# Pro Seam Rippers



## Gary Max (Aug 20, 2010)

Here's one of the products my wife makes.
Seam Rippers------nothing cheap about them----best sellers are the Rosewoods
Second pic shows you the tenon.
We try to make only the highest quality products---makes them easy to sell.

Funny story---but true
Lady walks in the booth and buys a seam ripper----makes the conment if you dropped the price to $5.00 you could sell more---we both laughed, and explained to her that we just raised the price trying to slow down the sales.

These are made in runs of a 100 at a time. The pic is of the last 27----time for Margie to make another batch.

Hope this helps all you folks who sent PM's------:biggrin:


----------



## Paladin (Aug 20, 2010)

*Pricing?*

Nicely done. What do you sell them for?


----------



## Gary Max (Aug 20, 2010)

We get a ten dollar bill for them. Marked them up from $8.00 to slow the sales down.


----------



## wood-of-1kind (Aug 20, 2010)

Looking good Gary and @ $10 they are nicely priced to move.


----------



## Gary Max (Aug 20, 2010)

You should see someone who belongs to a quilting club find them. We have sold as many as 20 at a time----makes a super gift for a friend.


----------



## tim self (Aug 20, 2010)

Where are you buying the ripper part?  I assume you're buying a plastic handled one and removing it.  Nice idea.


----------



## Gary Max (Aug 20, 2010)

Yup------we buy them by the 100 and toss the blue away.:biggrin:

We are talking about upgradeing our web site to a store and selling several items----this may be one of them.

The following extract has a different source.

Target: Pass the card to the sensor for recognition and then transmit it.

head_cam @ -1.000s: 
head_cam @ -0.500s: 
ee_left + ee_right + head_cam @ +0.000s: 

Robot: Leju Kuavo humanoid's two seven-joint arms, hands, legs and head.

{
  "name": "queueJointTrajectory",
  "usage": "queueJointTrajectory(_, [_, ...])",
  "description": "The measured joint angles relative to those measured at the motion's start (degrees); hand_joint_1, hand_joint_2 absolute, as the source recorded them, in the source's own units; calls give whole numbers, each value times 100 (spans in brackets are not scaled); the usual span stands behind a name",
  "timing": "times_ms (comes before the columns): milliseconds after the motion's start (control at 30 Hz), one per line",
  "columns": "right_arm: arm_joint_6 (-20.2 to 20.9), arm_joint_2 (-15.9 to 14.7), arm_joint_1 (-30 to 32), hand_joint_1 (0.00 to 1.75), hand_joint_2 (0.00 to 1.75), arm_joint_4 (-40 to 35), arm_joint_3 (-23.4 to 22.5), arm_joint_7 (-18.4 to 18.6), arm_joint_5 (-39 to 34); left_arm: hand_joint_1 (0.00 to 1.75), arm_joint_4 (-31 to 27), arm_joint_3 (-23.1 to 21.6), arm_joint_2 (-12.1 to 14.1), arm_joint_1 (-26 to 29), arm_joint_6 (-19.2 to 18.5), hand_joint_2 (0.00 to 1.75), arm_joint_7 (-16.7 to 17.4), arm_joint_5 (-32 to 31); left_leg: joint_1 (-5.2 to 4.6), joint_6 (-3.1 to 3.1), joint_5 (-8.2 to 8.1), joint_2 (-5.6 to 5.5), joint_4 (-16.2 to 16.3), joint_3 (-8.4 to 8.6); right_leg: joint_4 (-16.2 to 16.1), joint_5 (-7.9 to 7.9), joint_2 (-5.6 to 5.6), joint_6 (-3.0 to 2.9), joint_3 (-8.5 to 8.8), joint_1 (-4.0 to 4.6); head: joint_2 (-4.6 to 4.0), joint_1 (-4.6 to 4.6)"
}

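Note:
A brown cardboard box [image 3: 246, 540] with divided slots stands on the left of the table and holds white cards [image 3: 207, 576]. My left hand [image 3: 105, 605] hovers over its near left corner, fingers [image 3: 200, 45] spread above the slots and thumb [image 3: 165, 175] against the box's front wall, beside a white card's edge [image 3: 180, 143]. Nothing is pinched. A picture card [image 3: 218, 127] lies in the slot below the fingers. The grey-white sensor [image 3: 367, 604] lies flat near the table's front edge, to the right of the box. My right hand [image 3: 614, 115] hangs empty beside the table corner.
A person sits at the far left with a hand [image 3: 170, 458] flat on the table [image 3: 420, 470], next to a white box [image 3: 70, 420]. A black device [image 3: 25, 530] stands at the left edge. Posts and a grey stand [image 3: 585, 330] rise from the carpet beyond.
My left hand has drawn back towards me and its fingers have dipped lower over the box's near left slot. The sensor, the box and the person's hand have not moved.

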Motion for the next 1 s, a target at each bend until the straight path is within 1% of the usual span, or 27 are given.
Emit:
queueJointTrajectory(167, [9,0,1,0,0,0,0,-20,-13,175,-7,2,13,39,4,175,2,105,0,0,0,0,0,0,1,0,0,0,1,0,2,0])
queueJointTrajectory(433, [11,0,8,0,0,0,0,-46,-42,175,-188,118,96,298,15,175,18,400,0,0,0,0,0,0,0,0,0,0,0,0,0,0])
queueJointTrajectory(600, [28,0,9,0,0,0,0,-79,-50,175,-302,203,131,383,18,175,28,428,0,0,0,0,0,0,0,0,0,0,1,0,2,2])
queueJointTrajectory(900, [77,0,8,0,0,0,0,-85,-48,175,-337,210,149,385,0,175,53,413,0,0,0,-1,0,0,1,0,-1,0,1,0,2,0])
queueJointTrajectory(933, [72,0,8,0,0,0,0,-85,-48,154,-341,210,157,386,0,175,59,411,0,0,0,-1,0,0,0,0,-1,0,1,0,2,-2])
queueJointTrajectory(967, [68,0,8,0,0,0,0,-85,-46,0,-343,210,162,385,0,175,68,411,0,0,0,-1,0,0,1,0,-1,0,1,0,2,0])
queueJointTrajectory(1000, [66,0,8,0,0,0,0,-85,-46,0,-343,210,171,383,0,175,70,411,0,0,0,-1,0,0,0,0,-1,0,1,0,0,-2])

Now all I have to do is make the time to get that project started.


----------



## Woodlvr (Aug 20, 2010)

Very nice Gary.  How long are the handles on your rippers?


----------



## LEAP (Aug 20, 2010)

Nice, I've been making them for my wifes quilting club for a while. I also made some with the penn state file pen by removing the file and epoxying in the seam ripper.


----------



## turbowagon (Aug 20, 2010)

how do you remove the tool from the plastic?  Pliers?  Or do you need to heat them?

- Joe


----------



## Gary Max (Aug 20, 2010)

Joe----both


----------



## jaywood1207 (Aug 20, 2010)

Thanks for posting those Gary.  I really like the looks of them.


----------



## Gary Max (Aug 20, 2010)

Thanks Jamie-----the wife enjoys making them and the design works perfect.


----------



## knifecut (Aug 24, 2010)

Saw some seam rippers at http://www.picturetrail.com/sfx/album/view/22944573 that kept the plastic handles. also at http://community.woodmagazine.com/t5/Wood-Turning/Seam-Ripper/m-p/54206


----------



## nava1uni (Aug 24, 2010)

Those pictures are Williams and are in another posted thread.


----------



## glycerine (Aug 24, 2010)

turbowagon said:


> how do you remove the tool from the plastic? Pliers? Or do you need to heat them?
> 
> - Joe


 
I actually picked up a few from Joanne's the other day so I could try this and I could pull the metal part out by hand.  Looks like it's just press fit in there, no glue or anything.  At least not on the ones that I bought.


----------